The line containing "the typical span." marks the end; copy exactly all lines from the start of the material up to and including it.

Segment Start: Collected material

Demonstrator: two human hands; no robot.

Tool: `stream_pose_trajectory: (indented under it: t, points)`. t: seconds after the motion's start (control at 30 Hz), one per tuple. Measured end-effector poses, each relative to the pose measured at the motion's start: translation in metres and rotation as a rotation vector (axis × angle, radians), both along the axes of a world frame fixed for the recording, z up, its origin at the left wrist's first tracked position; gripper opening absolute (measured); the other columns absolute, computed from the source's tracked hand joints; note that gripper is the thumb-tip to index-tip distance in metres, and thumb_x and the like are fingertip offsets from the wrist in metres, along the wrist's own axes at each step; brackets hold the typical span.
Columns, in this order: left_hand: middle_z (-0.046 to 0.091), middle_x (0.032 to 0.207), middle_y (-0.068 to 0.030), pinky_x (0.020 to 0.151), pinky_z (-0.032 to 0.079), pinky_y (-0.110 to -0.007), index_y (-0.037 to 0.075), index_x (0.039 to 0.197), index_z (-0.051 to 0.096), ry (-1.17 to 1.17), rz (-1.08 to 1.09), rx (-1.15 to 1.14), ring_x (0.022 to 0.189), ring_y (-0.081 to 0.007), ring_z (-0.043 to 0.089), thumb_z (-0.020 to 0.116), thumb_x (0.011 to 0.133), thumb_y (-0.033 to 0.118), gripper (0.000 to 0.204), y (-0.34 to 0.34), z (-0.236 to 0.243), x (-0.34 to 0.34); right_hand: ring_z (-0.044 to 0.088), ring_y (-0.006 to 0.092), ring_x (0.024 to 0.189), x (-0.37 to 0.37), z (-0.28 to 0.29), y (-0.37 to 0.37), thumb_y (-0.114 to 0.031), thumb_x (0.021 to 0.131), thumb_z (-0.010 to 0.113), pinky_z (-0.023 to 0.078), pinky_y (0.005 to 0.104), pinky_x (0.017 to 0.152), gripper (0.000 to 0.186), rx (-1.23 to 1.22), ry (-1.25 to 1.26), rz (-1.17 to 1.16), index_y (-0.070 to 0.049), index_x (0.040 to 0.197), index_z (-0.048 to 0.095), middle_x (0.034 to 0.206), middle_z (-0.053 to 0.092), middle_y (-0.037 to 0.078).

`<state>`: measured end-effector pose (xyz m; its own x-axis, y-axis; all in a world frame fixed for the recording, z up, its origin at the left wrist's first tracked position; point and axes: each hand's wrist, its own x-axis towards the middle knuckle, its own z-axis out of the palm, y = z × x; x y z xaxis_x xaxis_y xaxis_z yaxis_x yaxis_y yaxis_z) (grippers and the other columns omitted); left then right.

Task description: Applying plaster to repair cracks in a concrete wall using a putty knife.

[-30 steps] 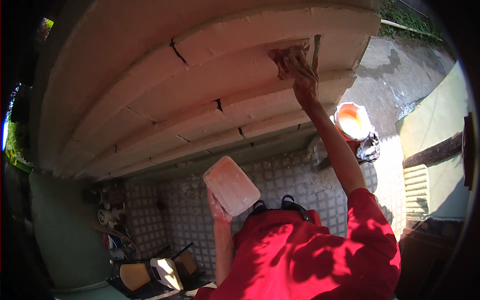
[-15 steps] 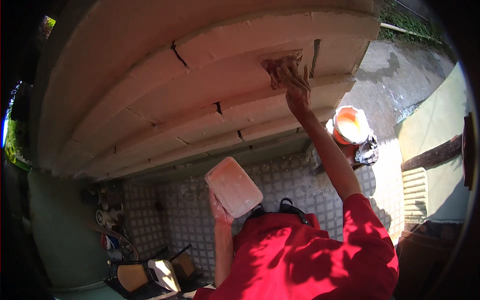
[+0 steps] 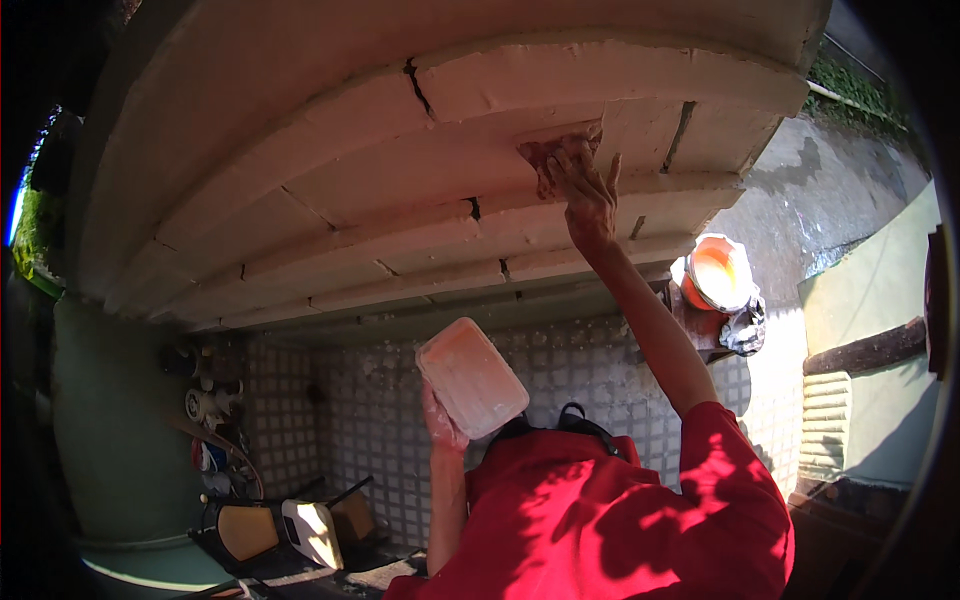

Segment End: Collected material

■ Worked solution:
Demonstrator: two human hands; no robot.

Tool: `stream_pose_trajectory: (indented under it: t, points)`. t: seconds after the motion's start (control at 30 Hz), one per tuple. Measured end-effector poses, each relative to the pose measured at the motion's start: translation in metres and rotation as a rotation vector (axis × angle, radians), both along the axes of a world frame fixed for the recording, z up, its origin at the left wrist's first tracked position; gripper opening absolute (measured); the other columns absolute, computed from the source's tracked hand joints; note that gripper is the thumb-tip to index-tip distance in metres, and thumb_x and the like are fingertip offsets from the wrist in metres, along the wrist's own axes at each step; brackets hold the typical span.

The exercise has been answered in full.